[Raw data — start]

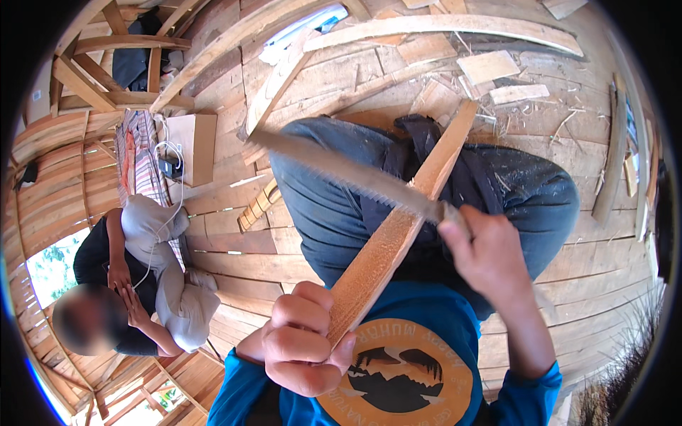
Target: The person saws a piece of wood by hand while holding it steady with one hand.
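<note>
A long wooden board (376,259) slants across my lap, its far end tapering between my knees. My left hand (302,341) is closed round its near end, close to my chest. In my right hand (490,248) is the handle of a handsaw (341,170). The saw's toothed blade lies across the upper face of the board and reaches out to the left over my jeans. Light sawdust marks the wood where blade and board meet. My fingers partly cover the saw's handle.
Planks, offcuts (489,67) and shavings litter the wooden floor ahead. A long curved plank (455,27) lies beyond them. To the left, another person (153,270) sits near a cardboard box (195,149) and a white cable. Long boards (612,156) lie at the right.
</note>
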Tool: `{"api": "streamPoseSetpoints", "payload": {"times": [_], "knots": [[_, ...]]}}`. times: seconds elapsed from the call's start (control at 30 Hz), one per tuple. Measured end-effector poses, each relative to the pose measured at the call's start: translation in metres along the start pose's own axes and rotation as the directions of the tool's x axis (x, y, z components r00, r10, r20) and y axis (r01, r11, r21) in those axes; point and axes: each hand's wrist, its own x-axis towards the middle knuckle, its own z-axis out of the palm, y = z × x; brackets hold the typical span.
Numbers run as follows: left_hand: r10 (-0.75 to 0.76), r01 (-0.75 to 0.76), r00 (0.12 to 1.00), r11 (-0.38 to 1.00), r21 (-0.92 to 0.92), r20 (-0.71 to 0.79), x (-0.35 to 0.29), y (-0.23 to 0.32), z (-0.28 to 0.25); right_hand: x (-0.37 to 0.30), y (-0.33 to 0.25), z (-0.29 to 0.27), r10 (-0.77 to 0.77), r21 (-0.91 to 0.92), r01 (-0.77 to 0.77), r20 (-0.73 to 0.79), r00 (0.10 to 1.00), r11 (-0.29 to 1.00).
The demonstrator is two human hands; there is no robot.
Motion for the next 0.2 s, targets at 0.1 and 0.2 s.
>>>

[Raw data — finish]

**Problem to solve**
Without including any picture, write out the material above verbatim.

**Reply to the exercise**
Target: The person saws a piece of wood by hand while holding it steady with one hand.
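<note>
A long wooden board (376,259) slants across my lap, its far end tapering between my knees. My left hand (302,341) is closed round its near end, close to my chest. In my right hand (490,248) is the handle of a handsaw (341,170). The saw's toothed blade lies across the upper face of the board and reaches out to the left over my jeans. Light sawdust marks the wood where blade and board meet. My fingers partly cover the saw's handle.
Planks, offcuts (489,67) and shavings litter the wooden floor ahead. A long curved plank (455,27) lies beyond them. To the left, another person (153,270) sits near a cardboard box (195,149) and a white cable. Long boards (612,156) lie at the right.
</note>
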Tool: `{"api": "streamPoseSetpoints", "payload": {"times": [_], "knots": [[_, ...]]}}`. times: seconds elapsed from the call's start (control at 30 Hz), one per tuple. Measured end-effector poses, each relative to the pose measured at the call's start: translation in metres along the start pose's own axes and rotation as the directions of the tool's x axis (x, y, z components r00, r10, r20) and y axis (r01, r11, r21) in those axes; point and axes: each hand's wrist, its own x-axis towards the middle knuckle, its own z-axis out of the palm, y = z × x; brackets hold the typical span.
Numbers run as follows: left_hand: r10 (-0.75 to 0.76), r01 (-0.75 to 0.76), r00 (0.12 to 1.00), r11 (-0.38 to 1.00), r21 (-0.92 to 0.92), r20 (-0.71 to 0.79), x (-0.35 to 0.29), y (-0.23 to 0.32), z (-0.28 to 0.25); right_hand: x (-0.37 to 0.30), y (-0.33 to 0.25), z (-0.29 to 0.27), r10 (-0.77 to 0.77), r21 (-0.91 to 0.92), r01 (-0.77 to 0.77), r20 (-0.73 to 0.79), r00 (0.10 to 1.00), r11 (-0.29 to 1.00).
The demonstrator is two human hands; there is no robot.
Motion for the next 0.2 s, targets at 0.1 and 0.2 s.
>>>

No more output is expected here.